## [Task goal]
Return each line of the listing exactly as written.

## [Data excerpt]
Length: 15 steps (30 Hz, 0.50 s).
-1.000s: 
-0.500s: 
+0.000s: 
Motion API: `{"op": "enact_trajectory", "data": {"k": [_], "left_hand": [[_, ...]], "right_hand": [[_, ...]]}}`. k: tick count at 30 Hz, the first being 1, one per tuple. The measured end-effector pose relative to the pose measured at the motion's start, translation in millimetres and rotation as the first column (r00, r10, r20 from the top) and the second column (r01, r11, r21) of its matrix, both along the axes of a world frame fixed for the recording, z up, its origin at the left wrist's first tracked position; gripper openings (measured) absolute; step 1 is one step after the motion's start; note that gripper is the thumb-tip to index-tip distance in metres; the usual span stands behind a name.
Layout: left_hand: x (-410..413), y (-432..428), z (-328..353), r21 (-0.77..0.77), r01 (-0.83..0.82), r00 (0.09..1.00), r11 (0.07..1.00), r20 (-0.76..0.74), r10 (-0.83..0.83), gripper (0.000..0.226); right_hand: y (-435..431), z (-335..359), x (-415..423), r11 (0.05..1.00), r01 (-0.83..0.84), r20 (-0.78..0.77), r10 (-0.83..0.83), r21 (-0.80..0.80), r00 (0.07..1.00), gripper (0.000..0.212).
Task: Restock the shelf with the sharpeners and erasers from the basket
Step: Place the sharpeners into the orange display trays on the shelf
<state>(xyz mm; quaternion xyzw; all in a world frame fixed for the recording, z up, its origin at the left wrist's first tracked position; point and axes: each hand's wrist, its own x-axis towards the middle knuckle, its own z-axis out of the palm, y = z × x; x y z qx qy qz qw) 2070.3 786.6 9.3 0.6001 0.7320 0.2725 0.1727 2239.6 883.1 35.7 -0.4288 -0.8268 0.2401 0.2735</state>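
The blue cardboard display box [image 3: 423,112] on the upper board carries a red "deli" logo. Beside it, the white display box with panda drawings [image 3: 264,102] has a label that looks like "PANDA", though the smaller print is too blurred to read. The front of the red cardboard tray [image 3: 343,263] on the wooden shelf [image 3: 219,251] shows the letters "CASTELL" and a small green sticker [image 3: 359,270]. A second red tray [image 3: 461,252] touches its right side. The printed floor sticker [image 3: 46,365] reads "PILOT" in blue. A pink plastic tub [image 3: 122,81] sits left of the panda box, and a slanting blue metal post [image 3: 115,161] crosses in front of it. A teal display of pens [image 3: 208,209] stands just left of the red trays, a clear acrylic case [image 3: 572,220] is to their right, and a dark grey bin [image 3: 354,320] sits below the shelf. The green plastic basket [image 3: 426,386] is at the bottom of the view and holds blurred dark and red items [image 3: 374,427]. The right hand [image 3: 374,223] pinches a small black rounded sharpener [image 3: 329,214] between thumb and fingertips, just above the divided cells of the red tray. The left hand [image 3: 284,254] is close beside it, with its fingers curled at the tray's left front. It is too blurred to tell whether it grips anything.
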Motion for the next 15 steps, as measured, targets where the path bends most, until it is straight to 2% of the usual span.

## [Output for this exercise]
Length: 15 steps (30 Hz, 0.50 s).
-1.000s: 
-0.500s: 
+0.000s: 
Motion API: `{"op": "enact_trajectory", "data": {"k": [_], "left_hand": [[_, ...]], "right_hand": [[_, ...]]}}`. k: tick count at 30 Hz, the first being 1, one per tuple. The measured end-effector pose relative to the pose measured at the motion's start, translation in millimetres and rotation as the first column (r00, r10, r20 from the top) and the second column (r01, r11, r21) of its matrix, both along the axes of a world frame fixed for the recording, z up, its origin at the left wrist's first tracked position; gripper openings (measured) absolute; step 1 is one step after the motion's start; note that gripper is the thumb-tip to index-tip distance in metres; the usual span stands behind a name.
Layout: left_hand: x (-410..413), y (-432..428), z (-328..353), r21 (-0.77..0.77), r01 (-0.83..0.82), r00 (0.09..1.00), r11 (0.07..1.00), r20 (-0.76..0.74), r10 (-0.83..0.83), gripper (0.000..0.226); right_hand: y (-435..431), z (-335..359), x (-415..423), r11 (0.05..1.00), r01 (-0.83..0.84), r20 (-0.78..0.77), r10 (-0.83..0.83), r21 (-0.80..0.80), r00 (0.07..1.00), gripper (0.000..0.212).
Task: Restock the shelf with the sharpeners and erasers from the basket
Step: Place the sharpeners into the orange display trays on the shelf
<state>(xyz mm; quaternion xyzw; all in a world frame fixed for the recording, z up, its origin at the left wrist's first tracked position; point and axes: each hand's wrist, its own x-axis towards the middle knuckle, its own z-axis out of the palm, y = z × x; x y z qx qy qz qw) 2070.3 786.6 9.3 0.6001 0.7320 0.2725 0.1727 2239.6 883.1 35.7 -0.4288 -0.8268 0.2401 0.2735</state>
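The blue cardboard display box [image 3: 423,112] on the upper board carries a red "deli" logo. Beside it, the white display box with panda drawings [image 3: 264,102] has a label that looks like "PANDA", though the smaller print is too blurred to read. The front of the red cardboard tray [image 3: 343,263] on the wooden shelf [image 3: 219,251] shows the letters "CASTELL" and a small green sticker [image 3: 359,270]. A second red tray [image 3: 461,252] touches its right side. The printed floor sticker [image 3: 46,365] reads "PILOT" in blue. A pink plastic tub [image 3: 122,81] sits left of the panda box, and a slanting blue metal post [image 3: 115,161] crosses in front of it. A teal display of pens [image 3: 208,209] stands just left of the red trays, a clear acrylic case [image 3: 572,220] is to their right, and a dark grey bin [image 3: 354,320] sits below the shelf. The green plastic basket [image 3: 426,386] is at the bottom of the view and holds blurred dark and red items [image 3: 374,427]. The right hand [image 3: 374,223] pinches a small black rounded sharpener [image 3: 329,214] between thumb and fingertips, just above the divided cells of the red tray. The left hand [image 3: 284,254] is close beside it, with its fingers curled at the tray's left front. It is too blurred to tell whether it grips anything.
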Motion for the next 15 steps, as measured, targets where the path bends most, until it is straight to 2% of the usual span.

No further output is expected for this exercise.